# Hotel Recommendations

## Question
How would you design a recommendation system for hotels, given the example data below. We can imagine it's possible to get a much larger dataset, but the structure is as below.
We have
* Demographic information about users
* History of hotel bookings

## Data

In [1]:
import pandas as pd

In [2]:
demographics = pd.DataFrame({
    'id': [i for i in range(6)],
    'user':['Alisha', 'Bob', 'Chee', 'David', 'Edwina', 'Faisal'],
    'age': [18, 28, 29, 45, 47, 60],
    'location': ['New York', 'London', 'New York', 'London', 'New York', 'London'],
    'gender': ['f', 'm', 'm', 'm', 'f', 'm']
})

hotels = pd.DataFrame({
    'id': [i for i in range(4)],
    'hotel_name': ['Mariott', 'Holiday Inn', 'Sofitel', 'Hilton']
})

bookings = pd.DataFrame({
    'user_id': [0, 0, 0, 1, 1, 2, 3, 4, 5, 5, 5, 5],
    'hotel_id': [3, 2, 2, 0, 0, 3, 2, 1, 3, 0, 3, 2]
})

In [3]:
hotels

Unnamed: 0,id,hotel_name
0,0,Mariott
1,1,Holiday Inn
2,2,Sofitel
3,3,Hilton


In [4]:
bookings

Unnamed: 0,user_id,hotel_id
0,0,3
1,0,2
2,0,2
3,1,0
4,1,0
5,2,3
6,3,2
7,4,1
8,5,3
9,5,0


In [5]:
demographics

Unnamed: 0,id,user,age,location,gender
0,0,Alisha,18,New York,f
1,1,Bob,28,London,m
2,2,Chee,29,New York,m
3,3,David,45,London,m
4,4,Edwina,47,New York,f
5,5,Faisal,60,London,m


## Simple Heuristics
A really simple way to answer this is that we use demographic information to make a direct prediction about which hotels to recommend.

We can make a simple heuristic that says we should recommend hotels that are popular with the age group of the user. For example, let's say we have a new user called Greg who is 55 and lives in London. Then we could pick out users of the same age group and location and recommend the hotels they have stayed at.

In [6]:
# Simple grouping of ages
demographics['age_group'] = demographics.age.apply(lambda x: '< 30' if x < 30 else '>30')

In [7]:
# Join tables to be able to make recommendations
hotel_bookings = hotels.merge(bookings, left_on='id', right_on='hotel_id').merge(demographics,left_on='user_id',right_on='id').drop(['id_x','id_y'], axis=1)

In [8]:
# So we would recommend these to Greg
hotel_bookings[(hotel_bookings.age_group == '>30')&(hotel_bookings.location == 'London')][['hotel_name', 'user_id']].groupby(
    'hotel_name').count().rename(columns={'user_id':'count_users'}).sort_values('count_users',ascending=False)

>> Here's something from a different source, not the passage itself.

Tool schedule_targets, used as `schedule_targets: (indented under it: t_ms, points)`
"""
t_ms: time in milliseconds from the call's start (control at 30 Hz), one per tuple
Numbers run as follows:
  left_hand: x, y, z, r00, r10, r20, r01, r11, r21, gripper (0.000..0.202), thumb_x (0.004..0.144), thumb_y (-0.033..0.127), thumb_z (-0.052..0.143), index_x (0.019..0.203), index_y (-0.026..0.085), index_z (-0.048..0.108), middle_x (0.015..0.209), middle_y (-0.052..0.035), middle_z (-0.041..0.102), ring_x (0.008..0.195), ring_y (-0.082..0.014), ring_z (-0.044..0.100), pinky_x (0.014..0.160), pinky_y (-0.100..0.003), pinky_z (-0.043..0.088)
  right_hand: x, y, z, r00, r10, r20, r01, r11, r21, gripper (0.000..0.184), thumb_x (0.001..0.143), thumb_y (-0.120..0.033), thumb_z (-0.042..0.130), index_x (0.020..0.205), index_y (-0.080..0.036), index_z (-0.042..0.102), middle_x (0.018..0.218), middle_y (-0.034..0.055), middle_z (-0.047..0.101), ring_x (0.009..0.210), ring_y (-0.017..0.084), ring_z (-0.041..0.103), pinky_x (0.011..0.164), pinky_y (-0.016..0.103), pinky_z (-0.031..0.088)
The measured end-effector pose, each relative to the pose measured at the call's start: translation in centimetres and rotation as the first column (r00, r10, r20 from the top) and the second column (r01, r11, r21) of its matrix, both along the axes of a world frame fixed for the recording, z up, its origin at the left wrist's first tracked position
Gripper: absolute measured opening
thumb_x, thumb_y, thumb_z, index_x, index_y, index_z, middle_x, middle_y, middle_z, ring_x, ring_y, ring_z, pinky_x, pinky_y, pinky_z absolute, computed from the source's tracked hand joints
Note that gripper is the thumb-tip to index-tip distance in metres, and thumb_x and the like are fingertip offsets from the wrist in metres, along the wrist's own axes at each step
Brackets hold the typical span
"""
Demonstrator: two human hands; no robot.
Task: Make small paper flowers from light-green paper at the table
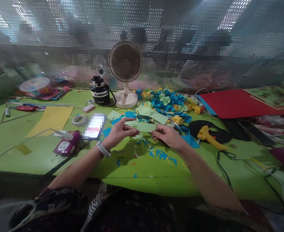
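Note:
My left hand (119, 132), with a white wristband watch (103, 149), pinches one end of a pale green paper strip (144, 126). My right hand (169, 137) holds the other end, so the strip spans the gap between them. More pale green paper pieces (151, 113) lie just beyond the strip. Blue-handled scissors (182, 129) rest close to my right hand, partly hidden by it. Blue and green paper scraps (162, 155) are scattered on the green table (35, 154) below my hands.
Beyond my hands stand a heap of blue, green and yellow paper flowers (168, 101), a desk fan (125, 69) and a black flask (99, 91). A phone (94, 126), tape roll (77, 120), pink power strip (67, 143), yellow glue gun (208, 137) and red sheet (238, 103) surround them.

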State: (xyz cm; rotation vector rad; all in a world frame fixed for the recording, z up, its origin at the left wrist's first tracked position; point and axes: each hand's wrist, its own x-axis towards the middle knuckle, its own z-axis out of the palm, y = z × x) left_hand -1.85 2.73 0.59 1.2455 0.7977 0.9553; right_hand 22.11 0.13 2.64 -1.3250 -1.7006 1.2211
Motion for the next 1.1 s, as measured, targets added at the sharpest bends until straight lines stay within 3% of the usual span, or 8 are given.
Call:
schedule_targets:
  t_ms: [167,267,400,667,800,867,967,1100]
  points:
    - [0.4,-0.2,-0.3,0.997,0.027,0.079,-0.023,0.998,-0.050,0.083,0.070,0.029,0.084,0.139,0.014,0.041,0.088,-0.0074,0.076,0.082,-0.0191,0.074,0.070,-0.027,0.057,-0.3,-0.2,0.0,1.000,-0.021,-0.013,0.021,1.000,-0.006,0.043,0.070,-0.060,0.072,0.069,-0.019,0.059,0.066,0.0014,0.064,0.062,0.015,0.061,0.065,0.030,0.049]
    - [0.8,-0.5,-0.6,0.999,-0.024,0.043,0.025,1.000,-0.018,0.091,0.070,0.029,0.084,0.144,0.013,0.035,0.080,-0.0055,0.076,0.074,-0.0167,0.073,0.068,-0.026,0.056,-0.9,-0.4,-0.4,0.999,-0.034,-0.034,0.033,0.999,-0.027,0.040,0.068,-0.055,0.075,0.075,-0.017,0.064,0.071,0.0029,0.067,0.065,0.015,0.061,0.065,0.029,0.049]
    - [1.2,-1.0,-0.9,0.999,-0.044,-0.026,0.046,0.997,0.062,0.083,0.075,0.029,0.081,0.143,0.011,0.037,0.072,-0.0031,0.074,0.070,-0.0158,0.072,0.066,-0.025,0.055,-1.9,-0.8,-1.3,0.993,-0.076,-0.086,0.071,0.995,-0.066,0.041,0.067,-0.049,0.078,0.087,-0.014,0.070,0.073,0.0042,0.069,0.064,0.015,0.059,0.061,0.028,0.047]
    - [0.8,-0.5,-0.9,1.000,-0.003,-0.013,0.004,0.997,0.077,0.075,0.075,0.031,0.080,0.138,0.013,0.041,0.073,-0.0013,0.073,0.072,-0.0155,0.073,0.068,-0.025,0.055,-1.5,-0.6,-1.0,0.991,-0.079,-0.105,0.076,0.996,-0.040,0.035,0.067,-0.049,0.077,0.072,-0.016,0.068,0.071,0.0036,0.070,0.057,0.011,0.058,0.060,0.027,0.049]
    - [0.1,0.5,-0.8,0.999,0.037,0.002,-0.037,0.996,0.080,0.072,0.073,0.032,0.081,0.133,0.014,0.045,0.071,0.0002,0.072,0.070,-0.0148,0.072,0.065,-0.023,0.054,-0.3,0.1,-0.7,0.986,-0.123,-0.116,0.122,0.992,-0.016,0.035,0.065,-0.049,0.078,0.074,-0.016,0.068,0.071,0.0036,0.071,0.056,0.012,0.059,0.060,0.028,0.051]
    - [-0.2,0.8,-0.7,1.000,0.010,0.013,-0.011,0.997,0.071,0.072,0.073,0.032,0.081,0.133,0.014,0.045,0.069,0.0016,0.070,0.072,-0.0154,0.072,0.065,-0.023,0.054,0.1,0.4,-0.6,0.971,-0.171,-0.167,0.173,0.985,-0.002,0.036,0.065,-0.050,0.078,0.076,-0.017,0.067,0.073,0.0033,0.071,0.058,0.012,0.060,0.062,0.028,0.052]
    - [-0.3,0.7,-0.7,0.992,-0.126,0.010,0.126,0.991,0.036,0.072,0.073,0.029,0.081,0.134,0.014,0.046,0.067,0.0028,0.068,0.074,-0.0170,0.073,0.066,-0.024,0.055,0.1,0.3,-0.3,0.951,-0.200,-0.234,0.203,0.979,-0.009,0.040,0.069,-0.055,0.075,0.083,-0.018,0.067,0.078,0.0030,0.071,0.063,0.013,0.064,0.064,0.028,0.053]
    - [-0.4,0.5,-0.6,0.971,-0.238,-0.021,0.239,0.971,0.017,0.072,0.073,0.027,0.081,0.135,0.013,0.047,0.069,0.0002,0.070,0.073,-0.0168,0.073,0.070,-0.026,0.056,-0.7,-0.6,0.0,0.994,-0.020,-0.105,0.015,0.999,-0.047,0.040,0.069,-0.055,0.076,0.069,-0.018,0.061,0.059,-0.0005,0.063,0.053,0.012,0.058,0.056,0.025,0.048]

Unnamed: 0_level_0,count_users
hotel_name,Unnamed: 1_level_1
Hilton,2
Sofitel,2
Mariott,1


So using this very simple metric where we are picking out users who have the same demograhic characteristics we would recommend either the Hilton or Sofitel.

## Sparsity and Simple Recommender System
So in this case in our simple system there were users in the same demographic group according to our simple heuristic. However, if we made the age groups narrower or introduced new locations we would start to have gaps in our recommendations.

* At first glance it seems similar to content-based filtering because we have a user-item matrix and additional feature information. However the feature information is about users rather than hotels, so we can't apply content-based filtering because this is based on the idea that we have features about our content (here, hotels)
* We could do some kind of collaborative filtering, but using the standard approach we are not making use of the demographic info we have
* It makes most sense to build a user-user similarity based on demographics and use this for recommendations

In [9]:
# Create a simple similarity metric based on demographic info
MAX_DIST = 3
def similarity(u1: pd.Series, u2: pd.Series) -> int:
    return MAX_DIST - int(u1.age_group == u2.age_group) - int(u1.gender == u2.gender) - int(u1.location == u2.location)

In [10]:
# Create a new user Greg and compute a series containing similarity to other users 
user_greg = pd.Series({'user':'Greg','age':55, 'age_group': '>30', 'location':'London'})
similarity_to_greg = demographics.apply(lambda row: similarity(row, demographics.loc[0]), axis=1)
similarity_to_greg.name = 'user_similarity_greg'

In [11]:
# Create a dataframe of weighted similarities by joining the similarity info to the bookings table and hotels table 
weighted_similarity = bookings.merge(hotels, left_on='hotel_id', right_on='id').merge(similarity_to_greg, left_on='user_id', right_index=True)
weighted_similarity['weighted_similarity'] = weighted_similarity.user_similarity_greg/3
weighted_similarity

Unnamed: 0,user_id,hotel_id,id,hotel_name,user_similarity_greg,weighted_similarity
0,0,3,3,Hilton,0,0.0
1,0,2,2,Sofitel,0,0.0
2,0,2,2,Sofitel,0,0.0
3,1,0,0,Mariott,2,0.666667
4,1,0,0,Mariott,2,0.666667
5,2,3,3,Hilton,1,0.333333
6,3,2,2,Sofitel,3,1.0
7,4,1,1,Holiday Inn,1,0.333333
8,5,3,3,Hilton,3,1.0
9,5,0,0,Mariott,3,1.0


In [12]:
# Finally, score hotels by taking the weighted similarity. Here we are grouping to take account of the number of bookings because in the
# weighted_similarity dataframe each row relates to one booking
weighted_similarity[['hotel_name', 'weighted_similarity']].groupby('hotel_name').sum().sort_values('weighted_similarity',ascending=False)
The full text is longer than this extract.